Menu Close

Your Employer’s FMLA Leave Covers Treatment

Claim Your Recovery Today!

Your Employer’s FMLA Leave Covers Treatment

Many people struggling with substance abuse are completely unaware that they qualify for up to 12 weeks of government-mandated protected time off from their jobs every year. Surprised? You’re not alone. Most employers don’t advertise that FMLA leave covers treatment as addressing a medical illness. Let’s take this moment to tip our hats to Bill Clinton, who passed these protections via the Family and Medical Leave Act in 1993 with the approval of Congress.

FMLA Leave Covers Treatment

What is FMLA Leave?

The Family and Medical Leave Act, or FMLA, requires employers with 50 or more employees to provide up to 12 weeks’ time off with no repercussions. In other words, your employer can’t fire you if you take an extended leave for medical reasons. This is good news for those who are struggling with oft-stigmatized substance abuse problems. Since alcoholism and drug addiction are classified as medical illnesses by the US government, FMLA leave covers treatment as a way of addressing those illnesses. And don’t worry about coworkers catching wind of anything while you’re gone. FMLA fiercely protects medical privacy, so your employer legally can’t let anyone at your job know why you’re gone.

But there are a few caveats you should know about FMLA’s coverage requirements. Certain qualifications must be met first before your job is protected. Our addiction treatment counselors are available 24/7 for free consultations and information about how FMLA leave covers treatment: (833) 433-0448

FMLA Leave Covers Treatment

The United States Department of Labor clearly states that FMLA leave covers treatment:

Treatment for substance abuse may be a serious health condition if the conditions for inpatient care and/or continuing treatment are met. Title 29 – Labor § 825.119

Curious about what those conditions are?
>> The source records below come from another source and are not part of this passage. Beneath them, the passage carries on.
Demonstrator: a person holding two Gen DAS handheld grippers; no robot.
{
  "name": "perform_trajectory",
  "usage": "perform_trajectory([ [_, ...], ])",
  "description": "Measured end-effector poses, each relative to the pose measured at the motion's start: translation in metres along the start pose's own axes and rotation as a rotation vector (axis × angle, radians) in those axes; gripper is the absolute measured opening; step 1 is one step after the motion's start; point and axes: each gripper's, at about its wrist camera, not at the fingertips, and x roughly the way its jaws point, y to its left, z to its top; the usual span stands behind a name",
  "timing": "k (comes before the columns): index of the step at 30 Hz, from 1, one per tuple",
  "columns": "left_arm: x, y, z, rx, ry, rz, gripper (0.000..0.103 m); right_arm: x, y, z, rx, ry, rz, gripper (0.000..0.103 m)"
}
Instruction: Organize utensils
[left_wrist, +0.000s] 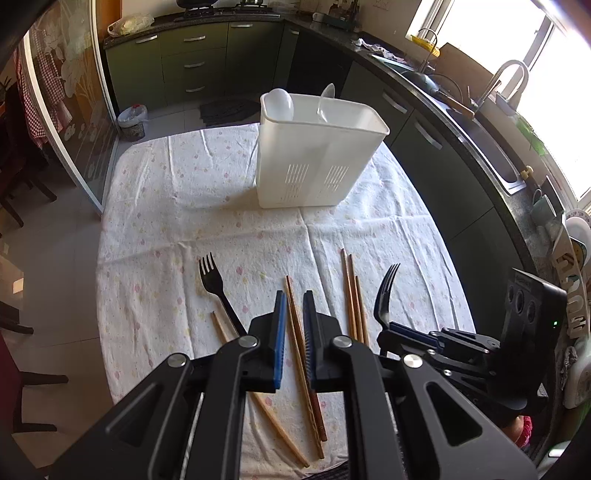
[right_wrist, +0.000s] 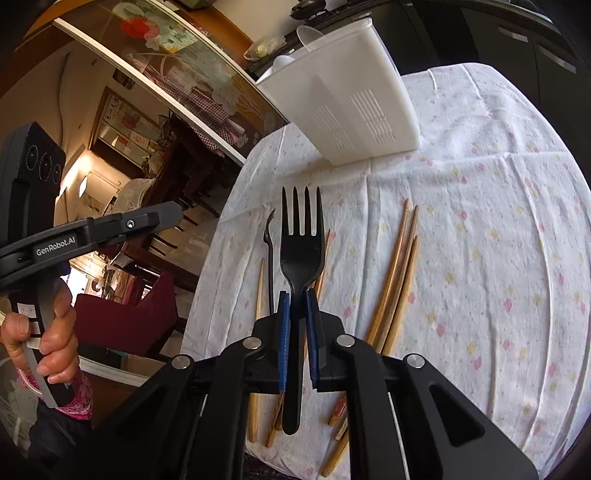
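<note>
At the counter's far edge, middle: white slotted caddy (left_wrist: 321, 162), upright on the floral cloth (left_wrist: 166, 206). It holds a white spoon (left_wrist: 280, 103) at its left end and a clear spoon (left_wrist: 327, 99) nearer the middle, bowls up.

Near edge, loose items on the cloth:
- second black fork (left_wrist: 218, 288), left of centre, tines toward the caddy
- single light chopstick (left_wrist: 221, 326), just beside that fork's handle, running diagonally toward the near edge
- two chopsticks (left_wrist: 295, 321) in the middle, side by side, tips toward the caddy
- bundle of three chopsticks (left_wrist: 354, 295) right of centre, touching each other

Right tool (right_wrist: 297, 295): pinching the black fork (right_wrist: 301, 251) by its handle. Blue pads are on both sides of the handle, tines point forward toward the caddy, and the handle end sticks out behind the pads. Fork is clear of the cloth. From the left wrist view the fork shows side-on, tines curved up.

Left tool (left_wrist: 294, 295): pads pressed nearly together, over the middle pair of chopsticks. One chopstick shows through the narrow gap, but I cannot tell if the pads touch it. From the right wrist view nothing sticks out of its tip. A hand (right_wrist: 44, 343) in a patterned pink cuff grips its handle.
</note>
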Motion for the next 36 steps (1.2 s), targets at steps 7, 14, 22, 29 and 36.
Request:
perform_trajectory([
  [7, 0.026, 0.024, 0.005, -0.082, 0.094, 0.041, 0.009, -0.061, 0.004, 0.036, -0.033, -0.175, 0.028, 0.010],
  [14, 0.100, 0.062, -0.009, -0.244, 0.286, 0.096, 0.039, -0.102, 0.025, 0.086, -0.078, -0.317, 0.030, 0.010],
  [22, 0.142, 0.075, 0.015, -0.337, 0.335, 0.136, 0.062, -0.137, 0.046, 0.123, -0.124, -0.386, 0.030, 0.010],
  [29, 0.167, 0.076, 0.029, -0.373, 0.368, 0.115, 0.055, -0.155, 0.049, 0.150, -0.138, -0.407, 0.027, 0.010],
  [36, 0.181, 0.065, 0.038, -0.349, 0.407, 0.134, 0.025, -0.151, 0.040, 0.162, -0.138, -0.407, 0.010, 0.010],
])
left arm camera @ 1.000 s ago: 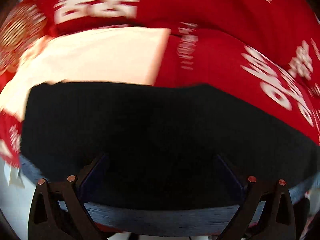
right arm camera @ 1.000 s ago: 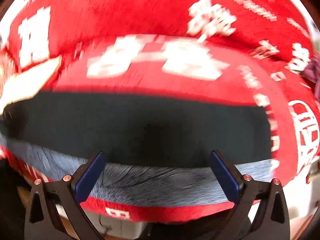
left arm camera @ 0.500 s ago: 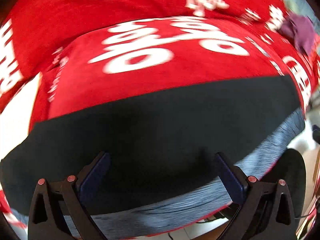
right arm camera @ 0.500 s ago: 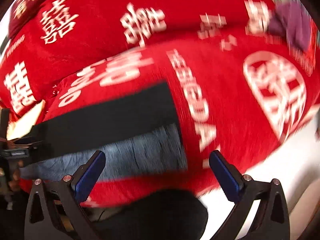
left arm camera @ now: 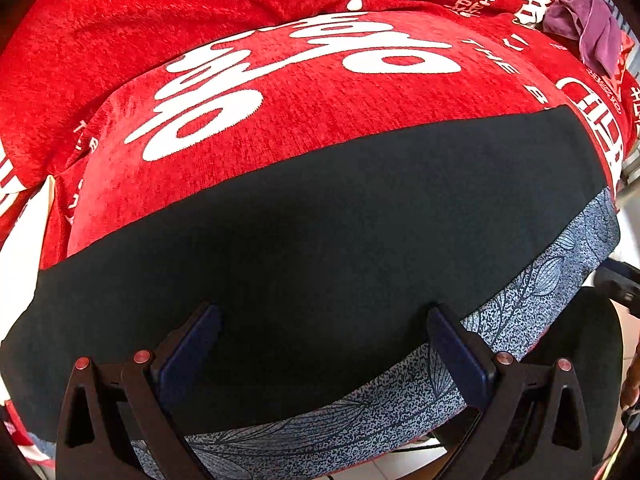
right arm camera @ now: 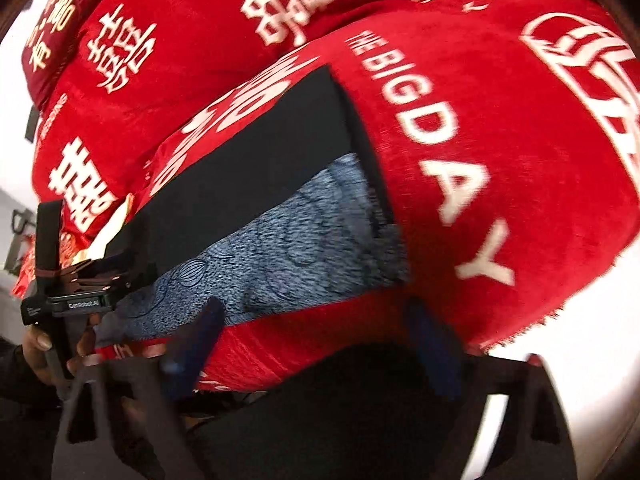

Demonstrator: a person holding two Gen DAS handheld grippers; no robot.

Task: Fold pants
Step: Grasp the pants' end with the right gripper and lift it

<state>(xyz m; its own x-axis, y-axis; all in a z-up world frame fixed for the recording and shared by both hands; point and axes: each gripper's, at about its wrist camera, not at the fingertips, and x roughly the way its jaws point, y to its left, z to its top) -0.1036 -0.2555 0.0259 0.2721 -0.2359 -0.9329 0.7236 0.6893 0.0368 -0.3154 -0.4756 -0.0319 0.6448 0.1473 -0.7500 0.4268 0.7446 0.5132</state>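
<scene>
A red blanket (left arm camera: 280, 128) printed with white characters and the words "THE BIG DAY" covers the whole supporting surface and carries every item. On it lie the pants (left arm camera: 320, 248), folded into a long dark band with a blue-grey leaf-patterned strip (left arm camera: 540, 280) running along the near side. The band's long axis runs parallel to the blanket's near edge, from the near left corner toward the right; in the right wrist view its right-hand short end (right arm camera: 360, 152) stops well short of the blanket's fringed right edge. A crumpled purple cloth (left arm camera: 588, 24) rests near the far right corner of the blanket, well apart from the pants. The left gripper (left arm camera: 320, 340) hangs over the near edge of the pants, its blue-padded fingers (left arm camera: 192, 344) spread wide with nothing between them. The right gripper (right arm camera: 316, 340), blurred, sits at the blanket's near edge just right of the pants' end, fingers (right arm camera: 196, 340) likewise spread and empty. In that view the left gripper and the hand holding it (right arm camera: 38, 354) appear at the left.
</scene>
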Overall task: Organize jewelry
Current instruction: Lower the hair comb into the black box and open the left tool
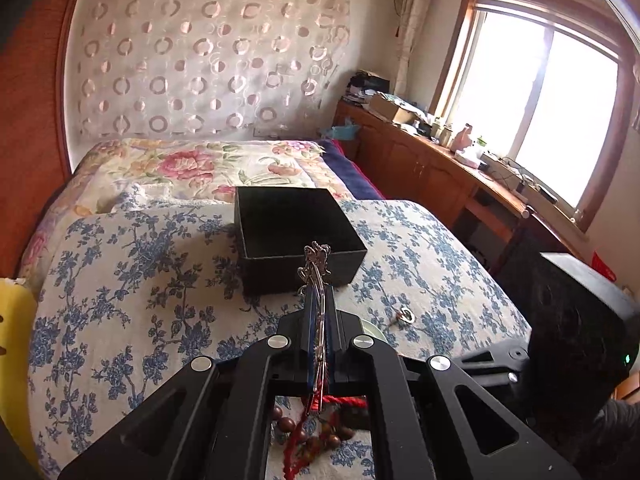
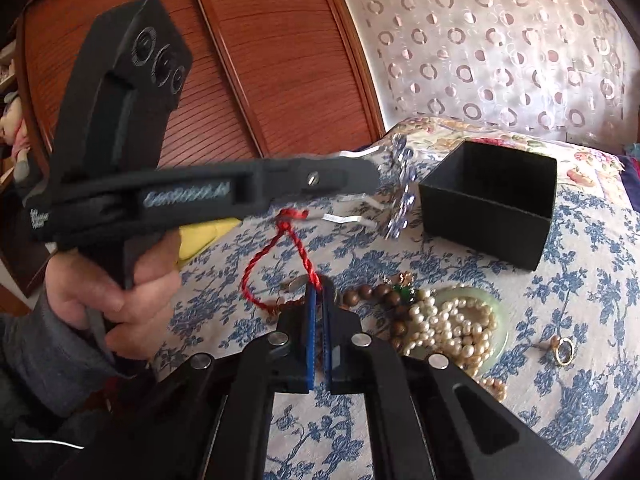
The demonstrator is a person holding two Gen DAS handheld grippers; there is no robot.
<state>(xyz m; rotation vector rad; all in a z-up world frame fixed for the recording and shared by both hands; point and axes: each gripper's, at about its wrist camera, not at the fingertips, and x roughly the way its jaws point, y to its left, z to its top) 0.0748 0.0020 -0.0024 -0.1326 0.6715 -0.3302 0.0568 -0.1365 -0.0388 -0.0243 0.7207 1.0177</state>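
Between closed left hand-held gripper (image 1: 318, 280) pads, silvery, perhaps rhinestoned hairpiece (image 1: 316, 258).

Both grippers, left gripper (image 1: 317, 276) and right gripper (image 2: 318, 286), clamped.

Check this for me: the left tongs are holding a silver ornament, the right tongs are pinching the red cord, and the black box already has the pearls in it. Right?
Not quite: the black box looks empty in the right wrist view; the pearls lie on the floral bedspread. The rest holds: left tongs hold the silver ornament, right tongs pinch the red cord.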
We’ve made a breakdown for you.

  • Treatment must be provided by a health care provider.
  • Absence because of employee’s use of the substance (rather than for treatment) does not qualify for FMLA.
  • Employees may use FMLA leave to care for a covered family member who is receiving treatment for substance abuse. For instance, if your husband, wife, son, daughter, mother, or father needs transportation to an outpatient program, your time off work is covered by FMLA.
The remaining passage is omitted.